It is no bad thing to walk the paths that others have trodden, albeit unwittingly, as it gives one an understanding of the anatomy of ideas. How many people do you encounter who are more concerned about knowing the names of the great thinkers and the names of their ideas, but have no insight whatsoever? I think one may be deterred from this thoroughness, discouraged, if one were to obtain too much education. What one can do, though, is make a declaration of independence. This is not tantamount to an autonomy, for there is still trade. But one can create a system whereby familiar objects, signs, etc., are given a new meaning relevant to that system.

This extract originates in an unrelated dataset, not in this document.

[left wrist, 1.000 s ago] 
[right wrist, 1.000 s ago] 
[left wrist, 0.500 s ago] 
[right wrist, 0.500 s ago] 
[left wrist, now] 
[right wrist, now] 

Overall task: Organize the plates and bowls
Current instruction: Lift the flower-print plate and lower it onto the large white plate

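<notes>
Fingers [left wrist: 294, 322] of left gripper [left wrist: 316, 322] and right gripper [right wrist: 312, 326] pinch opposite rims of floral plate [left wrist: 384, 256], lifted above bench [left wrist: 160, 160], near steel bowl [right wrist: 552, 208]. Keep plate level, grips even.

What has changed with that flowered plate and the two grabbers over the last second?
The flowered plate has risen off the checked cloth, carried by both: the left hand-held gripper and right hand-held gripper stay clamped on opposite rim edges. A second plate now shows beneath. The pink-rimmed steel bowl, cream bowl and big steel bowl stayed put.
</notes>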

So, a hare on the Island means something different from what it does to Joseph Beuys, a hunter, or a fifteenth-century witch. All may visit the Island and bring their own belief systems with them, but on the Island they are tourists.
There is no actual escape being attempted, but the creation of, and adherence to, a new system that exists within the world. I cannot tolerate the hegemony of Art History, which is built on principles that are illogical to me; nevertheless, that is the state into which I appear to have been born, and a defection to the canon of philosophy seemed unlikely given the predilection for proof. I can see just as much dogma there too. The infrastructure of the Art World, however, is a sympathetic and tolerant one, and provides the means, spatial and financial, to bring about projects.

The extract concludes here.